The major attraction: A 15-foot metal wall built around the “Alexandria” section of the town. And a hub for those tourists to spend their dollars is The Woodbury Shoppe, which sells merchandise from both the AMC and Skybound TWD universes. Owner Carrie Cottrill told AMC that business “has exceeded all of our expectations. It’s been gangbusters” and that the biggest seller by far is their Woodbury-themed T-shirts.
And with numerous other filming locations in the area, Atlanta’s Big Zombie bus tour got so popular it produced its own spinoff, Big Zombie 2. According to the ticket vendor Zerve, over 5,000 customers have handed over $65 per ticket for these tours, which are led by guides from the set of TWD.
Participant in character as a zombie at THE WALKING DEAD ESCAPE Infects Atlanta at Phillips Arena on May 31, 2014 in Atlanta, Georgia.Photograph by Prince Williams — Getty Images
Around the country, there are zombie obstacle courses for fans. The Walking Dead Escape, billed as “the ultimate interactive fan experience,” challenge participants (paying $40 – $100) to run, climb, crawl and hide through a series of scenarios as a survivor, or they could participate as walkers in full makeup.
Fans also converge at Walker Stalker Con, begun by two TWD podcasters, and aimed at for zombie, horror, and sci-fi fans.The first Atlanta Walker Stalker Con had 10,000 attendees, the 2014 Walker Stalker con in Atlanta attracted 35,000 fans, and this year’s is projected to have 50,000 attendees. General admission tickets range from $35 for one day (which doesn’t include autographs or photo ops), with admission for these fan fests are priced up to $1400 for a Platinum VIP weekend package.
Next up from the Walker Stalker crew, in partnership with Walking Dead creator Robert Kirkman and the publisher Skybound, is The Walking Dead Experience. It is fund by 421 backers for $152,009 Kickstarter, an immersive experience at all Walker Stalker Fests which locks participants inside truck trailers with walkers and challenges them to escape before being eaten.
Photograph by Gene Page — AMC
Did you notice on the original AMC TWD series that during the prison era, the gang frequently motored about in a conspicuously-spotless, mint-green Hyundai Tuscon? You probably did, since the immaculate Tuscon lasted longer in the series than some characters. Yes, it was product placement aiming for that coveted 18-34 male demographic. Variety reported $375,000 for a top placement package on the series featuring a product over multiple spots. Hyundai’s deal came with a few caveats: “It can’t be used as a tank. It can’t be used to roll over zombies,” according to David Matathia, director of advertising at Hyundai.
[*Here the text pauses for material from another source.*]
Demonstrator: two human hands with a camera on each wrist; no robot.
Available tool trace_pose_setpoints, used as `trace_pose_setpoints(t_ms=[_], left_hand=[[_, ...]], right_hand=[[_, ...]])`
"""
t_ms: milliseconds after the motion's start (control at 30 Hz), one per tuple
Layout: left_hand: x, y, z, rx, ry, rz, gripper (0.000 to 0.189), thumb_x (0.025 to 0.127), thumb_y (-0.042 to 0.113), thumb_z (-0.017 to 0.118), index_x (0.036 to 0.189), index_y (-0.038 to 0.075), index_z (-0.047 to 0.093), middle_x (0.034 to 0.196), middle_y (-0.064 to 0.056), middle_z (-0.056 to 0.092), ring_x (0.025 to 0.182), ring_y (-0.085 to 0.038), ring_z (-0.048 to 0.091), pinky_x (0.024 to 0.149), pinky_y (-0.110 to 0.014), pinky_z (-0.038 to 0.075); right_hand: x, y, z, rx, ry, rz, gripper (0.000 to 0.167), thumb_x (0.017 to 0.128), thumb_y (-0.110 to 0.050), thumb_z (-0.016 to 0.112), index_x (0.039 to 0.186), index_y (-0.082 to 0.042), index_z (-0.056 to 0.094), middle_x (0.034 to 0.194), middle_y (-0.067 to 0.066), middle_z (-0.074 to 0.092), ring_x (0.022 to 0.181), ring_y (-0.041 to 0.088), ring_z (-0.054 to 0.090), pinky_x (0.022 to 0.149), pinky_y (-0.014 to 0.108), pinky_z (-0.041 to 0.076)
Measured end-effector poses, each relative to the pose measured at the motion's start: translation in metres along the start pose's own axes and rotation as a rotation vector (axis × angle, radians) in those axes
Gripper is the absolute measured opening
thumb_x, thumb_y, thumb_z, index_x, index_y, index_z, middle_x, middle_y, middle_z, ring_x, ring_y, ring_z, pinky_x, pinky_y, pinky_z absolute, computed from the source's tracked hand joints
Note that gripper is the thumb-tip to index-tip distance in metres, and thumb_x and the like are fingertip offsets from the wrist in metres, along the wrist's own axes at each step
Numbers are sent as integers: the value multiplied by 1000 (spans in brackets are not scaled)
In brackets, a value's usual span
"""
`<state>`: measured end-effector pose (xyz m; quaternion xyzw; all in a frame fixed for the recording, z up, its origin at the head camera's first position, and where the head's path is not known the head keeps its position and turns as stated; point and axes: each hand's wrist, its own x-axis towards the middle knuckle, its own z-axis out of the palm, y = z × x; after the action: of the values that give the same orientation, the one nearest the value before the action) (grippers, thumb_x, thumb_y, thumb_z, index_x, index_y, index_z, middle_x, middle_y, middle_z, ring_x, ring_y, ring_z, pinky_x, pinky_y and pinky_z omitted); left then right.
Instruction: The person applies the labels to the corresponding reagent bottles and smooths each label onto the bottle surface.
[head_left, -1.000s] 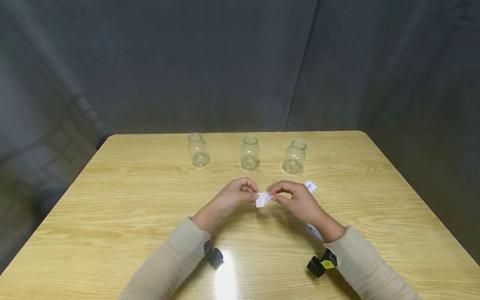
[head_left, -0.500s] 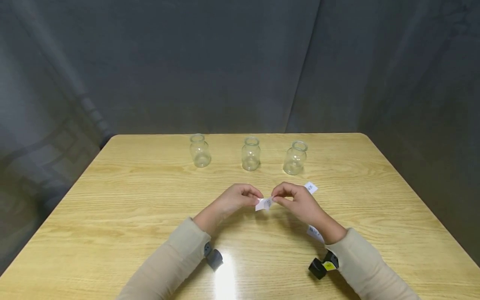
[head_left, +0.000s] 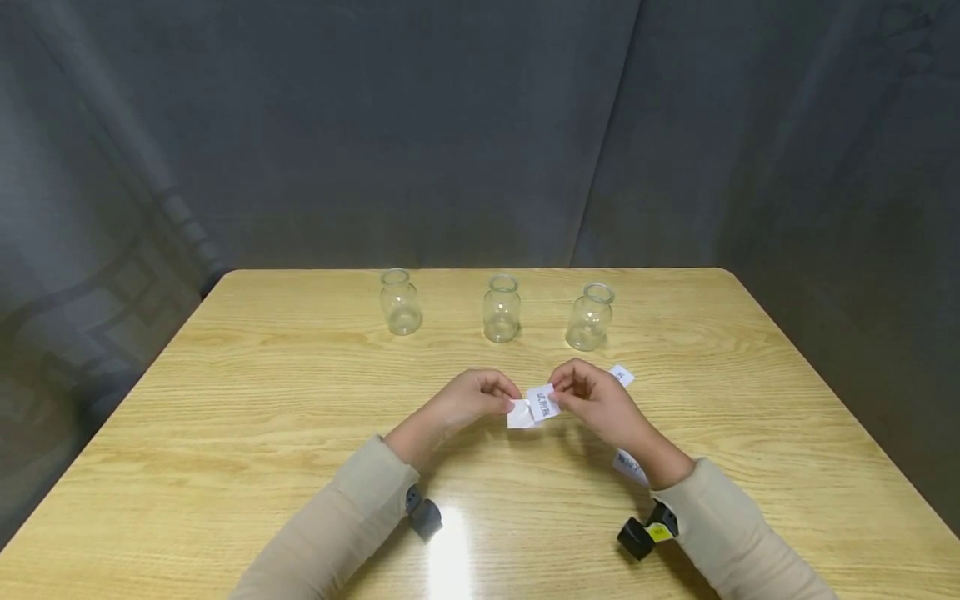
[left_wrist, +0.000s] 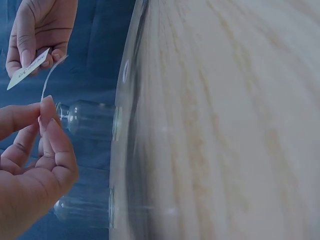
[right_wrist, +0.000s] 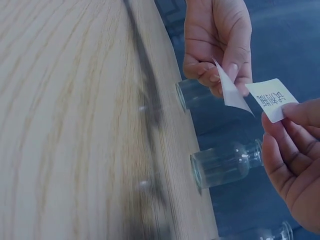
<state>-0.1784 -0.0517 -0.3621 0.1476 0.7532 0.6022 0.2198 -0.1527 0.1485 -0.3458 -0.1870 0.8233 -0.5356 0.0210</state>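
Note:
My right hand [head_left: 598, 402] pinches a small white sticker label [head_left: 543, 402] with dark printed characters between thumb and fingers. To its left, my left hand [head_left: 467, 405] pinches a blank white piece of backing paper [head_left: 519, 416]. Both are held up over the middle of the table, close side by side. The right wrist view shows the label [right_wrist: 272, 99] flat and apart from the slightly curled backing paper [right_wrist: 233, 95]. Seen nearly edge-on in the left wrist view, the backing paper [left_wrist: 48, 80] bends in a curve above my left fingertips.
Three clear glass jars stand in a row toward the far edge: a left jar [head_left: 401, 303], a middle jar [head_left: 502, 310] and a right jar [head_left: 590, 318]. Two more printed labels, an upper one [head_left: 622, 375] and a lower one [head_left: 630, 467], lie partly behind my right arm on the wooden table [head_left: 225, 433].
The label has come away from its backing paper, and its printed face now turns toward the head camera. My right hand has shifted slightly right, while the left stays with the backing paper.

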Motion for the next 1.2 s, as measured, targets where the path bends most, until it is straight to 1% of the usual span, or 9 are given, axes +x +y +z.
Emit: trace_pose_setpoints(t_ms=[133, 267, 533, 633, 800, 967, 1200], left_hand=[[2, -5, -1, 17, -22, 1, 13, 76, -3, 57, 89, -4, 58, 73, -5, 53, 68, -13, 50, 64, -23, 45], [1, -7, -1, 50, -51, 9, 13, 75, -3, 58, 88, -3, 58, 72, -4, 52, 68, -12, 49, 63, -23, 44], [-1, -7, 0, 86, -99, 12, 12, 74, -2, 58, 87, -3, 58, 72, -2, 53, 67, -11, 49, 63, -21, 43], [-2, -6, -1, 96, -104, 3, 12, 75, 0, 58, 87, -2, 58, 72, -2, 53, 67, -12, 50, 62, -22, 43], [-2, -4, 0, 101, -83, -2, 13, 77, 6, 59, 89, 2, 58, 74, -2, 54, 69, -14, 51, 65, -26, 43], [2, 0, 4, 80, -50, 33, 15, 78, 11, 61, 90, 3, 58, 77, -3, 56, 73, -15, 52, 69, -26, 42], [5, 6, 11, -14, -22, 53, 13, 78, 4, 59, 89, -2, 57, 78, -4, 56, 74, -14, 53, 72, -26, 44]], right_hand=[[0, 1, -1, -2, 6, 6, 9, 79, 4, 56, 87, 1, 53, 77, 8, 54, 67, 15, 52, 56, 24, 45], [0, 2, -1, -10, -2, 1, 7, 80, 3, 56, 86, 1, 53, 76, 8, 54, 66, 15, 51, 56, 24, 44], [0, 5, 0, -32, 1, -20, 6, 78, 3, 58, 83, 0, 56, 77, 8, 56, 67, 13, 51, 57, 24, 45], [-1, 5, 1, -26, 0, -18, 5, 78, 3, 58, 82, 0, 58, 78, 8, 57, 68, 13, 52, 58, 24, 45], [0, 4, 1, -35, 1, -18, 5, 78, 1, 59, 83, 0, 60, 80, 7, 59, 70, 13, 53, 60, 24, 46], [2, 3, 2, -37, -10, -32, 5, 79, 0, 59, 84, -1, 61, 80, 7, 60, 69, 12, 53, 58, 23, 45], [5, 3, 3, -26, -16, -43, 6, 79, 0, 59, 84, 0, 61, 80, 8, 60, 67, 11, 52, 56, 23, 45]])
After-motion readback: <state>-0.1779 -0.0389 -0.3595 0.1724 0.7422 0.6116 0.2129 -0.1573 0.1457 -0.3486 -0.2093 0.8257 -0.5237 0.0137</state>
AMC receives many requests for product placement in the show despite the lack of electricity in the characters’ off-grid existence; some would-be advertisers suggest their electronic device be written into flashbacks. Bing was one such company, and admitted a failed pitched storyline that the characters could find a library with a generator and perform a Bing search. However, it looks like even with limited TWD series product placement opportunities, AMC is going to be A-OK.